◆ Exercise instructions
Only the lines of the data below from the one with "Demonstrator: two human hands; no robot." through the one with "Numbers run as" are wanted. Repeat them exactly.

◆ Raw data
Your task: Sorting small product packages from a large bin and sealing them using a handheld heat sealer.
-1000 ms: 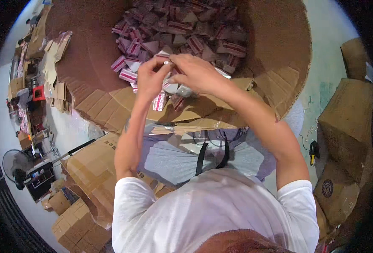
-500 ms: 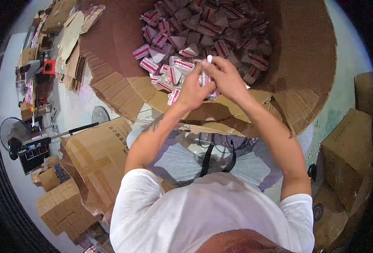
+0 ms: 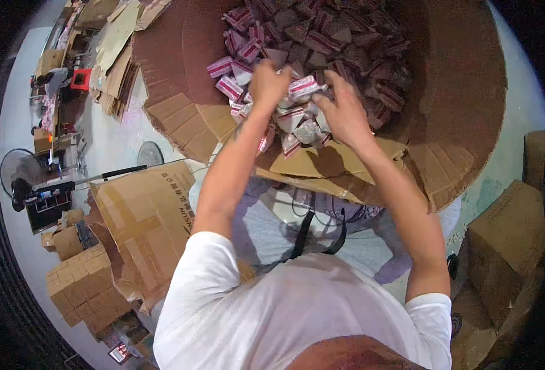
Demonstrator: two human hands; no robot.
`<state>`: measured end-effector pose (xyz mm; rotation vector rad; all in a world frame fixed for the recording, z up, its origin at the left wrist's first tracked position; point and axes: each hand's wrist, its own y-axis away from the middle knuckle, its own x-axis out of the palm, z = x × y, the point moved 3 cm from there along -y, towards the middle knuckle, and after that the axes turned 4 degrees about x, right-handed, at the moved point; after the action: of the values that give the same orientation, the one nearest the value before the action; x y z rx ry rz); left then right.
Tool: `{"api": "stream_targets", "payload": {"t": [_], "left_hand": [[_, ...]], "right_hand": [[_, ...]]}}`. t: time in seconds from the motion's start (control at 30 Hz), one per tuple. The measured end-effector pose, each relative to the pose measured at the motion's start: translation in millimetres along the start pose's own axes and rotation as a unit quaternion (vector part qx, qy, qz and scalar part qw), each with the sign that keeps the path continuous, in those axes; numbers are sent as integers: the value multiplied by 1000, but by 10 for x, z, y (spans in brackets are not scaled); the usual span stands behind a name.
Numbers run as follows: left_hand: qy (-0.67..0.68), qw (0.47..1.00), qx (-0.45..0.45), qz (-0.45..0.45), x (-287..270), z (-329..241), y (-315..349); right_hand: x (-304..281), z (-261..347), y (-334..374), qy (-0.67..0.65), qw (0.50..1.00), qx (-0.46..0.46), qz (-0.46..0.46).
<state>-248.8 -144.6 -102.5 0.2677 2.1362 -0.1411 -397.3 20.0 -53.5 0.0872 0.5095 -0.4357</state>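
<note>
Honestly, from my end this looks like the handling-packets step, at the lower edge of the pile [image 3: 322, 40] inside the big box [image 3: 457, 74], upper middle of the frame. Right hand [image 3: 345, 114] is spread wide, nothing in it that I can see; left hand [image 3: 271, 86] is blurred, so I can't tell its grip. One packet [image 3: 303, 87] sits between them; I'd say taking it calls for a light pinch. It's whitish with a magenta stripe, kinda shiny.
</note>
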Motion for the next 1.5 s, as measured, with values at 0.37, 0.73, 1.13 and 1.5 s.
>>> {"api": "stream_targets", "payload": {"t": [0.37,0.73,1.13,1.5], "left_hand": [[-107,968,-215,77,903,500,-1023],[317,892,208,245,115,-402,-209],[479,737,99,466,-240,-458,480],[-10,959,175,224,291,-413,446]], "right_hand": [[43,226,309,87,969,-90,213],[-273,197,-177,-120,984,25,-129],[-180,140,-75,-202,979,3,14],[3,157,226,291,929,-156,167]]}}
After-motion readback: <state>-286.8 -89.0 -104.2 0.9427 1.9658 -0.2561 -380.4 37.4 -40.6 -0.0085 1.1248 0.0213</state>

◆ Written response
Demonstrator: two human hands; no robot.
`<state>`: measured end-effector pose (xyz mm; rotation vector rad; all in a world frame fixed for the recording, z up, its origin at the left wrist's first tracked position; point and axes: each hand's wrist, its own y-axis away from the middle knuckle, its own x-axis out of the palm, z = x × y, the point moved 3 cm from there along -y, towards the middle knuckle, and after that the axes turned 4 degrees about x, right-handed, at the moved point; after the action: of the values that give the same orientation, the one nearest the value before the action; x y z rx ry rz); left then right.
Tool: `{"api": "stream_targets", "payload": {"t": [_], "left_hand": [[_, ...]], "right_hand": [[_, ...]]}}`. t: time in seconds from the motion's start (control at 30 Hz), one per tuple. The measured end-effector pose, each relative to the pose measured at the motion's start: translation in millimetres along the start pose's own axes and rotation as a unit quaternion (vector part qx, qy, qz and scalar part qw), each with the sign that keeps the path continuous, in those axes; numbers are sent as integers: the value multiplied by 1000, but by 10 for x, z, y (spans in brackets are not scaled); the usual span stands behind a name.
Numbers run as follows: left_hand: qy (-0.67..0.68), qw (0.47..1.00), qx (-0.45..0.45), qz (-0.45..0.45), x (-287..270), z (-329..241), y (-315..349); right_hand: x (-304..281), z (-261..347), y (-334..374), qy (-0.67..0.65), qw (0.50..1.00), qx (-0.46..0.46), qz (-0.46..0.46).

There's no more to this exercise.